Work order
Each line below with the word "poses" needs to be copied.

[Data extracted from a collection]
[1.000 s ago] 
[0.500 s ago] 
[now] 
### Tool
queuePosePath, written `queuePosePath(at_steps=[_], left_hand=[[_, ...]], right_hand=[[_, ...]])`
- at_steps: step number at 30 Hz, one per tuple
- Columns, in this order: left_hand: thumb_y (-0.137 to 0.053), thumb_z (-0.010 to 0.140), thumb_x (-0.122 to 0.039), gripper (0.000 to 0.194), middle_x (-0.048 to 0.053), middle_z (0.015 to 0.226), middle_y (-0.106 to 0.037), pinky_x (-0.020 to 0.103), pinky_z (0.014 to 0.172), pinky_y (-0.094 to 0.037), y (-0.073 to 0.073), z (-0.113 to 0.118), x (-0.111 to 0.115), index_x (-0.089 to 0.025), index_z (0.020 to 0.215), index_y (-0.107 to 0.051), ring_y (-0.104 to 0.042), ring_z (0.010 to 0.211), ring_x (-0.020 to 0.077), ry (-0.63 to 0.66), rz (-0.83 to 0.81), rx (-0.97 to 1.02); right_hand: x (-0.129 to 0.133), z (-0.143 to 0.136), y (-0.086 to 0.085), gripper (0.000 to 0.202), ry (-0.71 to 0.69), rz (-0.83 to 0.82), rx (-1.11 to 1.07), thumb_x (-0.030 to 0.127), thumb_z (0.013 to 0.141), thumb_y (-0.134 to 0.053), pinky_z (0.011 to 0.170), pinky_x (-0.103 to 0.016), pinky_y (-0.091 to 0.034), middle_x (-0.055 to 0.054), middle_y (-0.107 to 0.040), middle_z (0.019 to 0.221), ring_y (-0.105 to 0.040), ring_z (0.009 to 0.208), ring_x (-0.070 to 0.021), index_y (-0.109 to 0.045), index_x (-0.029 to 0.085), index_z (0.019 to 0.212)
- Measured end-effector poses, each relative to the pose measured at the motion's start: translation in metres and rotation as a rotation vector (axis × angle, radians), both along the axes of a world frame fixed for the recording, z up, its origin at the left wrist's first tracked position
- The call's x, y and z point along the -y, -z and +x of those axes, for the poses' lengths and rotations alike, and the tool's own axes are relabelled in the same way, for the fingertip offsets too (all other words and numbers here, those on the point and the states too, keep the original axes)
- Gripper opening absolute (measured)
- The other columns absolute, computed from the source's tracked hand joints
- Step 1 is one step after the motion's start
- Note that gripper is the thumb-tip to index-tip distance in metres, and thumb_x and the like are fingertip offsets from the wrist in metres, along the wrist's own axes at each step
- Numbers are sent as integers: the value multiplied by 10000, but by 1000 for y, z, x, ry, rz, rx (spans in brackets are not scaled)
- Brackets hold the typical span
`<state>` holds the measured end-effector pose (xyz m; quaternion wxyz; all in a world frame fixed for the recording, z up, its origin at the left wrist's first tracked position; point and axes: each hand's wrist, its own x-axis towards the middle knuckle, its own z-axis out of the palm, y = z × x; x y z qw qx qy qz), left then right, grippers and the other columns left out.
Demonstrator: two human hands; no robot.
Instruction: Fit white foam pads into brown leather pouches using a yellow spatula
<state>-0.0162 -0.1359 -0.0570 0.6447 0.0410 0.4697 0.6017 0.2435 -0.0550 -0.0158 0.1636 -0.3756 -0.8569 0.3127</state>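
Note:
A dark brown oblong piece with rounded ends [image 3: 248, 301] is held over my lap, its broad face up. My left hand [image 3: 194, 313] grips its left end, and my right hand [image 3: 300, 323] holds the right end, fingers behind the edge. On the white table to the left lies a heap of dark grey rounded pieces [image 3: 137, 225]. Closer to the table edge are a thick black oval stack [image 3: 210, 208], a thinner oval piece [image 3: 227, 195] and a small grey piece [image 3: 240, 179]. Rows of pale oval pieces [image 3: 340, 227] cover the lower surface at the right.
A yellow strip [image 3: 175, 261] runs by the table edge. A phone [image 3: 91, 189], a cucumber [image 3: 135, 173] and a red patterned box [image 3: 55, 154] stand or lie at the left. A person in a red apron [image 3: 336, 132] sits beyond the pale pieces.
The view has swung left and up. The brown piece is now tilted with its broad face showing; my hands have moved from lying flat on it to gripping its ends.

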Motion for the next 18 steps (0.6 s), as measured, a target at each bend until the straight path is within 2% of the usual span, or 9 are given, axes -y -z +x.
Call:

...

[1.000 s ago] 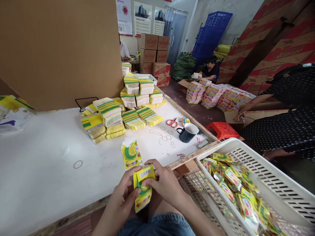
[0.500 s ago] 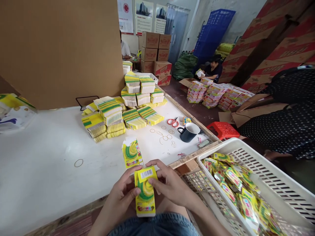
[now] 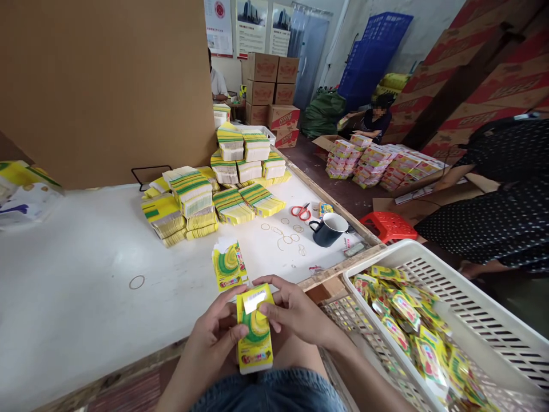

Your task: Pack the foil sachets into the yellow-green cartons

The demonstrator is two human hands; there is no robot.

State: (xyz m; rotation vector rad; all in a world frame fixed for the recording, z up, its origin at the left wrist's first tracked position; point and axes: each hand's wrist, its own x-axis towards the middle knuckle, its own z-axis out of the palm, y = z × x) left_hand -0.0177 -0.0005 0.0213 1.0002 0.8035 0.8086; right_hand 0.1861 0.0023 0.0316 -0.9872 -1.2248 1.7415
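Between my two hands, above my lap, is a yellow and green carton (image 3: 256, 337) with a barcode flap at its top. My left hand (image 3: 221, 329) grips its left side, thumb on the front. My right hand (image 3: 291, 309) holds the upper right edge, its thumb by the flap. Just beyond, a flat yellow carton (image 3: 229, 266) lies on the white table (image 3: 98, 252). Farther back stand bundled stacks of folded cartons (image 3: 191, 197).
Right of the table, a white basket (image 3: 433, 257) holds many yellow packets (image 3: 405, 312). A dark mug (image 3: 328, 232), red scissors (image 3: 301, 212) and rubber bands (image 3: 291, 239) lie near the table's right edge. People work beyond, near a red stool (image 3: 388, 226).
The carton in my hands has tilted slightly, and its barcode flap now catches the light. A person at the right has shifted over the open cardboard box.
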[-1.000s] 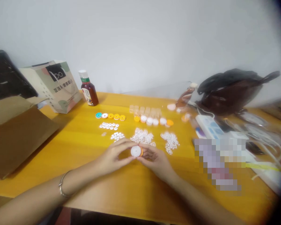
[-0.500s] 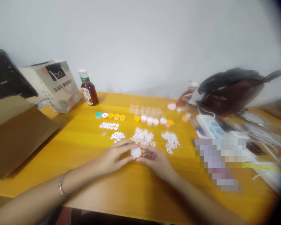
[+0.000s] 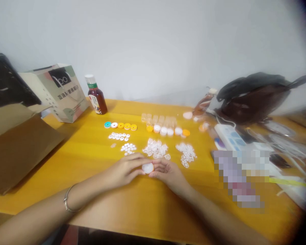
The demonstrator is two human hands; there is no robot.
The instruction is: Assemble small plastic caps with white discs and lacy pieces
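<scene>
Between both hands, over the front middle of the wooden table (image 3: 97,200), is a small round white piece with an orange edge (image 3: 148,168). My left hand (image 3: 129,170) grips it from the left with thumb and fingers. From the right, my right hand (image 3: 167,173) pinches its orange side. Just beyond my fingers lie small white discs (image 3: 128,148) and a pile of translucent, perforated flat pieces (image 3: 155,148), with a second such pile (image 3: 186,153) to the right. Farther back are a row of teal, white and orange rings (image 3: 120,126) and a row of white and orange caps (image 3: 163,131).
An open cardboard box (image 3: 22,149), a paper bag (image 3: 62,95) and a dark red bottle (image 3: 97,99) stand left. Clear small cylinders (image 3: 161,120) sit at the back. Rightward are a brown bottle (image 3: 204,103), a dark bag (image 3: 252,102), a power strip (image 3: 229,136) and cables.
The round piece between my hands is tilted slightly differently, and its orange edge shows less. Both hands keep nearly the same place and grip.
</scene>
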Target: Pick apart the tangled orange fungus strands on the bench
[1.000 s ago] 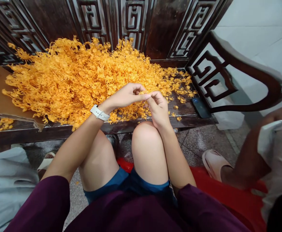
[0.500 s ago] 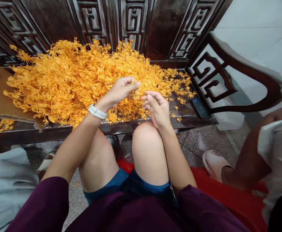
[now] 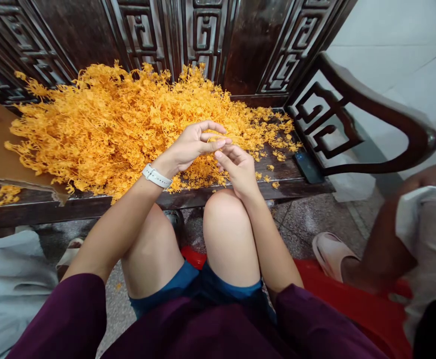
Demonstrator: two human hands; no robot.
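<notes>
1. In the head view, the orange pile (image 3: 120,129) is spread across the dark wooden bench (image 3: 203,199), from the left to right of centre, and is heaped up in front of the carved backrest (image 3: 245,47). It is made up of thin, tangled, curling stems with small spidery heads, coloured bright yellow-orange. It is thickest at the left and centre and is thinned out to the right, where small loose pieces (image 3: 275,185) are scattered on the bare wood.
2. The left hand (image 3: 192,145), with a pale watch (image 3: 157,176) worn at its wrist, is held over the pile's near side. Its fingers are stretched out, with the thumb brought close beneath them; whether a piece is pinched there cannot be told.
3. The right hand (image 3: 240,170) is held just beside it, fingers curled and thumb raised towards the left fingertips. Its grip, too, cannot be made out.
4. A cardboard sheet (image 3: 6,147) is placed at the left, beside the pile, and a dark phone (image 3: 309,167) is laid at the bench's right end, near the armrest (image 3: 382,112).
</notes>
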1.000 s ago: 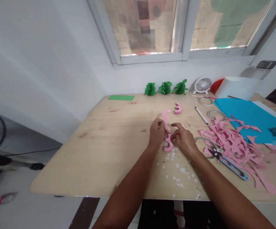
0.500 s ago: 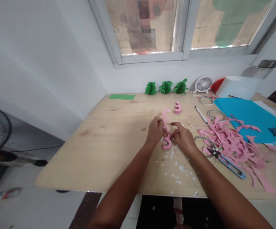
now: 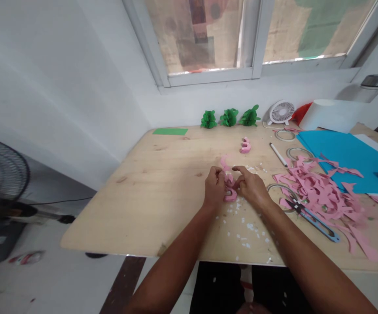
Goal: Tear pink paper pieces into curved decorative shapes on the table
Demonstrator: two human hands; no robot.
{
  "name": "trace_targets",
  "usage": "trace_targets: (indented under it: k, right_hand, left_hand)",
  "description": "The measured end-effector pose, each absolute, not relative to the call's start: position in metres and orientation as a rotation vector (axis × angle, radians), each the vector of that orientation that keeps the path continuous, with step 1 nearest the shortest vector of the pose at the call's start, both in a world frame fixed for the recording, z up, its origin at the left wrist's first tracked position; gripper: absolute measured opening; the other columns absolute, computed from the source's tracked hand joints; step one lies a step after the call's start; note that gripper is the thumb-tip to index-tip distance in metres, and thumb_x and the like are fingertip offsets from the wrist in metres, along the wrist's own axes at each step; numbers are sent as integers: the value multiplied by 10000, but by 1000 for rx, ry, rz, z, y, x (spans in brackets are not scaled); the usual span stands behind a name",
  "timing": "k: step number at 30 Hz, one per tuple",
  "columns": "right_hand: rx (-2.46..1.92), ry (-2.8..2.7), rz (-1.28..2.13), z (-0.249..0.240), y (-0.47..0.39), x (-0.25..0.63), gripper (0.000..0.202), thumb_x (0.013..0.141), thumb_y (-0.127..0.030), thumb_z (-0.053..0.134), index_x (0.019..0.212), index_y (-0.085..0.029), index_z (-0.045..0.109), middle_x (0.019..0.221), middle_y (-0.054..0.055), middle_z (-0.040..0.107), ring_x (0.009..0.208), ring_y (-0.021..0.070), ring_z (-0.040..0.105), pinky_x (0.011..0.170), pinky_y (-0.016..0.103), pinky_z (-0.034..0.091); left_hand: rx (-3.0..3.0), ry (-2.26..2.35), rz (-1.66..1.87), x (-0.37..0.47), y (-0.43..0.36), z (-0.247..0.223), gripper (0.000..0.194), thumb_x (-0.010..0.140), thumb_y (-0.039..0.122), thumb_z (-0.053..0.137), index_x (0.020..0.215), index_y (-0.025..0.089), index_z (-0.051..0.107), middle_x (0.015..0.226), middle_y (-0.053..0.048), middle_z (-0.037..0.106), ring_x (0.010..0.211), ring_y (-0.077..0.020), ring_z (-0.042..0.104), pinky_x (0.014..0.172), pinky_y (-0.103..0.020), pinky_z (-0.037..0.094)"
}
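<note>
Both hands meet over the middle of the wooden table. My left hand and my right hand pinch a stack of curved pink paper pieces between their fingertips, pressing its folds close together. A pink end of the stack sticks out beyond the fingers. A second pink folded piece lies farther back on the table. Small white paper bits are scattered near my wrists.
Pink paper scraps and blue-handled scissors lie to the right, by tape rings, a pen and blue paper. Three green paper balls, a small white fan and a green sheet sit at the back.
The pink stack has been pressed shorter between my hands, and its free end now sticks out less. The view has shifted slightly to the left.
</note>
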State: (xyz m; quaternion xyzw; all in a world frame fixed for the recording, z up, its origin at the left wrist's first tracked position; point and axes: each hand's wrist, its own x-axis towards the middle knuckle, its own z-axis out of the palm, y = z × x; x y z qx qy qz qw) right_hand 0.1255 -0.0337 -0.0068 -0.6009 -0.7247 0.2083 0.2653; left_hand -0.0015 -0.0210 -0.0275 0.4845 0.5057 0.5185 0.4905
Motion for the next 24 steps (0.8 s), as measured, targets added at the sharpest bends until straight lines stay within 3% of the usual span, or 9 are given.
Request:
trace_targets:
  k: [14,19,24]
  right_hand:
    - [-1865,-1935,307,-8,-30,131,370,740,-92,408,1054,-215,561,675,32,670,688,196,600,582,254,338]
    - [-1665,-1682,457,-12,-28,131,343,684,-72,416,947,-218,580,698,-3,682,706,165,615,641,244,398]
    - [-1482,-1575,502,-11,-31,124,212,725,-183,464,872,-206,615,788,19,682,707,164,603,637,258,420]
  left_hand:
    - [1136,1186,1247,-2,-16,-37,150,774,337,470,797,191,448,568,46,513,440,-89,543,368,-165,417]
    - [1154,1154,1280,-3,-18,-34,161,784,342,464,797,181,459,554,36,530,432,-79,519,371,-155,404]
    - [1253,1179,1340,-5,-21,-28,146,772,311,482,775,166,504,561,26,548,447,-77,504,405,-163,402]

Task solution
- Measured end-effector poses, each relative to the pose measured at the motion's start: translation in metres and rotation as a rotation vector (axis × angle, radians), both along the axes of a world frame fixed for the recording, z up, its origin at the left wrist's first tracked position
- The call's x, y and z point along the -y, -z and +x of those axes, for the poses' lengths and rotations alike, and the tool's own axes are relabelled in the same way, for the fingertip offsets too (all other words and numbers here, those on the point and the states too, keep the original axes)

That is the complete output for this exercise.